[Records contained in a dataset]
********
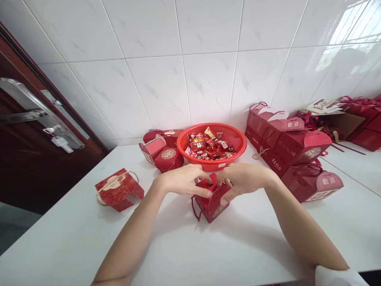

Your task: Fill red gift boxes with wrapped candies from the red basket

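A small red candy box [213,209] with rounded top flaps stands on the white table in front of me, a dark red cord hanging from its left side. My left hand [185,180] reaches over its top from the left, thumb and fingers curled about the upper flaps. From the right, my right hand [244,179] grips the flaps with its thumb on the front one. Part of the box's top is hidden by my fingers. Just behind it sits a red plastic basket [240,149] with many wrapped candies [208,143] inside.
A red box with a rope handle [119,188] stands at the left. More red boxes [168,159] sit left of the basket, and several stacked ones [285,147] at the right. Farther right is an open carton [351,123]. Behind are a tiled wall [208,87] and a door [26,151].
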A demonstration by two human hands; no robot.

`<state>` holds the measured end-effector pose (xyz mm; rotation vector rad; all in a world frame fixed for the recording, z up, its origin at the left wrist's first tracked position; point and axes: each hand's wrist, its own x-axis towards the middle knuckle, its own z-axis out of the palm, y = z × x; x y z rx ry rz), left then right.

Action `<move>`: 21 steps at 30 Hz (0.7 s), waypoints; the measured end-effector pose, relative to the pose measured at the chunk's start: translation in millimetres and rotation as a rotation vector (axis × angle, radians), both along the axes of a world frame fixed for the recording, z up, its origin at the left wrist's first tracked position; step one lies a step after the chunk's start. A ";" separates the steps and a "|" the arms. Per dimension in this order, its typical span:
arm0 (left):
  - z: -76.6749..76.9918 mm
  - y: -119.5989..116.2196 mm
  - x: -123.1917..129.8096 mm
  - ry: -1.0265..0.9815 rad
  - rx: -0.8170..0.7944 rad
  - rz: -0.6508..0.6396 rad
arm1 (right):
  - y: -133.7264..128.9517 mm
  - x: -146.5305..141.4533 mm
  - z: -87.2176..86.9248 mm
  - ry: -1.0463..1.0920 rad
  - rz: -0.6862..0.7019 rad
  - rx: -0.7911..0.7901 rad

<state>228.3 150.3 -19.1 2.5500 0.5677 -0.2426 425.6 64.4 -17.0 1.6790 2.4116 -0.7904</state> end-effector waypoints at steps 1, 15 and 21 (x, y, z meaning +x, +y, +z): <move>-0.9 -0.6 0.0 0.004 -0.005 0.009 | 1.1 -0.4 -0.2 -0.018 -0.040 0.008; -3.1 -1.3 1.6 0.131 0.024 0.106 | 38.2 15.7 -28.7 0.081 -0.095 -0.150; -7.6 11.1 -2.7 0.062 -0.039 0.107 | 43.4 27.1 -32.4 0.294 -0.125 -0.062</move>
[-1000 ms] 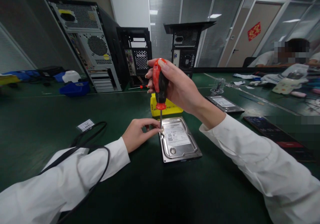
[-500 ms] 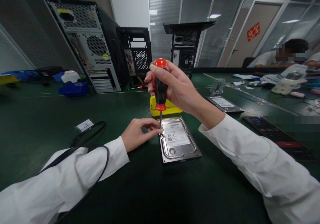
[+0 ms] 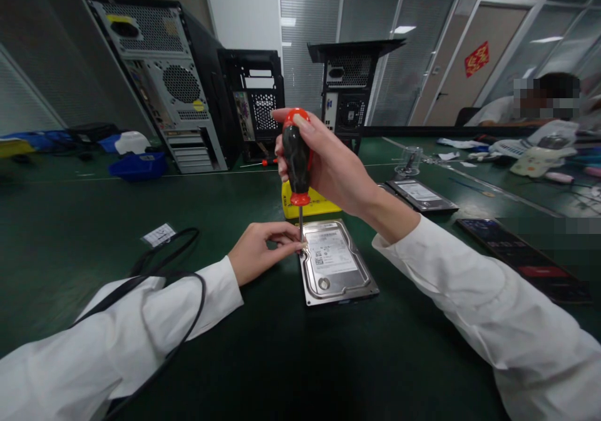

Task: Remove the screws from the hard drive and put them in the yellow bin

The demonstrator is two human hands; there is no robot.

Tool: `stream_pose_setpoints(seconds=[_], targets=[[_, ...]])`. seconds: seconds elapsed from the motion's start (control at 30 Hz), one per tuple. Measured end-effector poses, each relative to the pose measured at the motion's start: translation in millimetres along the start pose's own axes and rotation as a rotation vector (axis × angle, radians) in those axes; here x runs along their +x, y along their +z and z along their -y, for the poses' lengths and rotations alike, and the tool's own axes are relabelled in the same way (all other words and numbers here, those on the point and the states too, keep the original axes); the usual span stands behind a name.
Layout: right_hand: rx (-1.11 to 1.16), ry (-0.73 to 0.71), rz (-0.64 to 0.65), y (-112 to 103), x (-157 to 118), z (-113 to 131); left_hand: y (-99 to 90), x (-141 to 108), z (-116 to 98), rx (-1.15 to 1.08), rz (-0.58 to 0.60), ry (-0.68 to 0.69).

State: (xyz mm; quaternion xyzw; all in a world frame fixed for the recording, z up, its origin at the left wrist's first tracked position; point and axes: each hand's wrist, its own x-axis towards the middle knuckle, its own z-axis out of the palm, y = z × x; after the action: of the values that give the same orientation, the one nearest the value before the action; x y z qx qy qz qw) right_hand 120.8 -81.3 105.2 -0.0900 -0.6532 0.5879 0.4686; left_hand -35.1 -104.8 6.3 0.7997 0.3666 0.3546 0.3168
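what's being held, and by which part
The right hand holds a red and black screwdriver by its handle; whether the left hand pinches its thin metal shaft is unclear.

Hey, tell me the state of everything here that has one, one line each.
Right hand, closed around the screwdriver.
Screwdriver, near upright, its tip hidden.
Left hand, thumb and fingertips close together by the screwdriver's lower end; contact unclear.
Near hard drive, lying flat, label up.
Far hard drive, lying flat, label up.
Phone, lying flat, screen lit.
Left computer case, standing.
Middle computer case, standing.
Door, apparently closed.
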Motion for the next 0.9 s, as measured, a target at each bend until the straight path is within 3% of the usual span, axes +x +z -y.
stream_pose_setpoints(seconds=[0.17,0.9], targets=[[0.017,0.002,-0.057,0.5,1.3,-1.7,-0.3,-0.3,0.0,0.047,0.011,0.034],[-0.019,-0.042,-0.028,-2.0,1.8,-4.1,-0.9,-1.2,-0.7,0.104,0.011,0.063]])
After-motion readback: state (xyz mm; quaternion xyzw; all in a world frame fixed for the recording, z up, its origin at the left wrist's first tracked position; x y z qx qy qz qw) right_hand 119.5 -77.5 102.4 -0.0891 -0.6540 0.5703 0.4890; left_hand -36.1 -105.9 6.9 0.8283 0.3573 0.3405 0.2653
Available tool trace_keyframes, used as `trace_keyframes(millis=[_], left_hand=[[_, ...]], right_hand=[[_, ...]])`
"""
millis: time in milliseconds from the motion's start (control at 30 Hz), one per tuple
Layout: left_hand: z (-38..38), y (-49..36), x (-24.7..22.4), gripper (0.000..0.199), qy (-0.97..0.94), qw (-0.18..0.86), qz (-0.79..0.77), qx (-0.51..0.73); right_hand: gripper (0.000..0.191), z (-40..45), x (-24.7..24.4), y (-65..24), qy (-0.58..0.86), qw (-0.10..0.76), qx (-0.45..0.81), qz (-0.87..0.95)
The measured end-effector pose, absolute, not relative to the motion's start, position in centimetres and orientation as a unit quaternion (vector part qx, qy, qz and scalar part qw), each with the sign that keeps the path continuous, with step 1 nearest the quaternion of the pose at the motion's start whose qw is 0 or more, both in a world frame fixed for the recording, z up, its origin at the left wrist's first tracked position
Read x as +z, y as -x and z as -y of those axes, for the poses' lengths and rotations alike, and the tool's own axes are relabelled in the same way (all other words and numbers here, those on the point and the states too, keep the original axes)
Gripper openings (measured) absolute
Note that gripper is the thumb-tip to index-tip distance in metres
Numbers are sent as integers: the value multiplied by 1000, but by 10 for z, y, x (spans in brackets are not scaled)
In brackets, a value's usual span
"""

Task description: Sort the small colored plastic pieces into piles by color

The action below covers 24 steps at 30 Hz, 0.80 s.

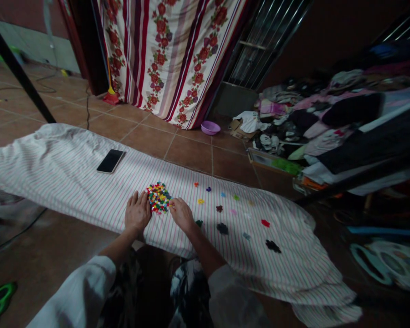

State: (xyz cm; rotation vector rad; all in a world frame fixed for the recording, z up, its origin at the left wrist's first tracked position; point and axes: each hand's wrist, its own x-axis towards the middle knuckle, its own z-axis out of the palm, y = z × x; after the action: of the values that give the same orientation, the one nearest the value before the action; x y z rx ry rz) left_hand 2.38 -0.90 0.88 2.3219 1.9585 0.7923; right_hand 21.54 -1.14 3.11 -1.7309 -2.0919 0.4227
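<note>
1. One dark phone (111,161) lay leftmost on the striped cloth (78,182).
2. Next, the left hand (137,213): palm down, fingers nearly straight, gripping nothing visible, right against the coloured heap (159,197)!
3. That heap of tiny pieces sat between both hands.
4. Right hand (181,214), fingers curled in at the heap's edge; whether it pinched a piece, I couldn't tell!
5. Small single-colour clusters (222,228) dotted the cloth's right.

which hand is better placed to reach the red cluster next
Likely the right hand: it is at the right edge of the mixed pile, on the side nearer the red cluster. The left hand is on the pile's opposite side, farther away.
</note>
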Motion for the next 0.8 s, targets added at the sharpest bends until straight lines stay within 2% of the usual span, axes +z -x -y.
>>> trace_keyframes(millis=[200,367,800], left_hand=[[11,-24,12,46,-734,13,-629,257],[11,-24,12,46,-733,2,-628,261],[10,-24,9,46,-738,-23,-628,246]], right_hand=[[23,18,31,-218,627,210,161,733],[21,21,32,-231,644,212,160,717],[25,15,29,-309,706,305,80,634]])
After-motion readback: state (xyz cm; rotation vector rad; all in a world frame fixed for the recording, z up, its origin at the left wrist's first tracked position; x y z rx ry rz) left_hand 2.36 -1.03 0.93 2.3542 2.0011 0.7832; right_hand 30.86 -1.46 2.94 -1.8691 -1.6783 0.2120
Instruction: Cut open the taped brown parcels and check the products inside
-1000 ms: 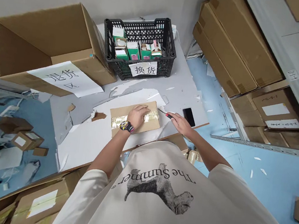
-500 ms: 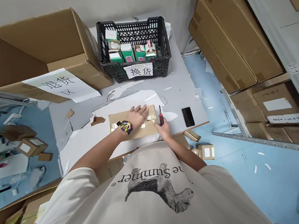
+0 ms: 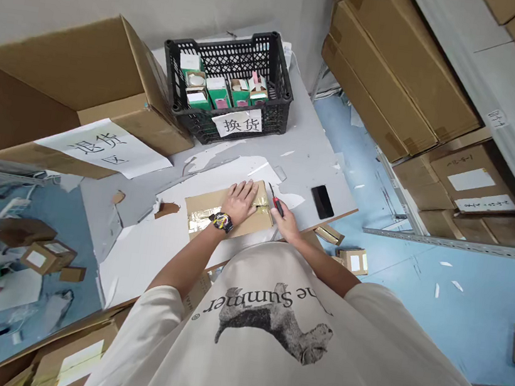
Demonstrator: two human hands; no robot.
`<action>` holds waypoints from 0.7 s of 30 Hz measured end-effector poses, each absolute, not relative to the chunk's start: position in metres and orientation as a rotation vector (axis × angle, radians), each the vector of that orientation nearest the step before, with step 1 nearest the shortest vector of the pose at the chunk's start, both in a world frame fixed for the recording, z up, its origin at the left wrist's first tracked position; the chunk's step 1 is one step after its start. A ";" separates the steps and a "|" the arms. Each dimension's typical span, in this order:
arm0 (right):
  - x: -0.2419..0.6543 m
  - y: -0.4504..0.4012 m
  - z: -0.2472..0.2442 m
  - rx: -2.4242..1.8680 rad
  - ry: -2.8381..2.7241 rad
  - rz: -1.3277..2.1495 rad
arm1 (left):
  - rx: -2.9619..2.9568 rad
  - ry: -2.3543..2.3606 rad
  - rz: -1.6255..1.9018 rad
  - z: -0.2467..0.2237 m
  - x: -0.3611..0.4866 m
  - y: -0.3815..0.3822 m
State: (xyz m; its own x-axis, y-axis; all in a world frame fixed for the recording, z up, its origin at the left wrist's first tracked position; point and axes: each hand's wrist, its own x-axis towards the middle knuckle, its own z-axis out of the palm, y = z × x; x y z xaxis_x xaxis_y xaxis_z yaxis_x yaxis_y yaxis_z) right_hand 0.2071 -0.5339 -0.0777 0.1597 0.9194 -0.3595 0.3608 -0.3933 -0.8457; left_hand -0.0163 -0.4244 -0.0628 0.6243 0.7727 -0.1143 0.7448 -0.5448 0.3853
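Note:
A flat cardboard box [image 3: 206, 204] with shiny tape along it lies on the table in front of me. Pressed flat on its top, with fingers stretched out, is my left hand [image 3: 239, 201]; a dark watch with yellow marks is on that wrist. My right hand [image 3: 286, 222] is closed around a red and black utility knife [image 3: 277, 204] just off the box's right end. The knife's blade points up and to the left, away from my body. A black phone [image 3: 322, 201] lies to the right of that hand.
At the table's back stands a black plastic crate [image 3: 277, 116] holding several green-and-white small boxes. Left of it is a large open carton [image 3: 152, 125] with a paper sign. Torn paper scraps [image 3: 216, 149] lie on the table. A shelf [image 3: 459, 245] with cartons stands at right.
My left hand has shifted slightly to the right on the box. My right hand with the knife has moved a little right, and the blade now tilts further left.

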 end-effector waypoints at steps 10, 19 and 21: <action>0.295 -0.530 -0.029 -1.842 -2.481 0.769 | 2.481 1.113 0.230 -0.079 -0.028 -0.413; 0.280 -0.522 -0.017 -1.870 -2.528 0.559 | 2.460 1.051 0.306 -0.085 -0.030 -0.417; 0.285 -0.520 -0.013 -1.878 -2.545 0.509 | 2.451 1.046 0.315 -0.086 -0.030 -0.418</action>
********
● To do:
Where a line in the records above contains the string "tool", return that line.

● Reply:
Tool: `stream_pose_setpoints(seconds=[_], targets=[[_, ...]])`. seconds: seconds elapsed from the motion's start (control at 30 Hz), one per tuple. Measured end-effector poses, each relative to the pose measured at the motion's start: translation in millimetres along the start pose's own axes and rotation as a rotation vector (axis × angle, radians) in those axes; here x runs along their +x, y along their +z and z along their -y, for the poses' lengths and rotations alike, and the tool's own axes are relabelled in the same way (all other words and numbers here, those on the point and the states too, keep the original axes); the usual span stands behind a name.
Available tool trace_keyframes, used as `trace_keyframes(millis=[_], left_hand=[[_, ...]], right_hand=[[_, ...]])`
Read x as +z, y as -x and z as -y of those axes, for the poses' lengths and rotations alike, and the tool's own axes are relabelled in the same way (all other words and numbers here, those on the point and the states too, keep the original axes)

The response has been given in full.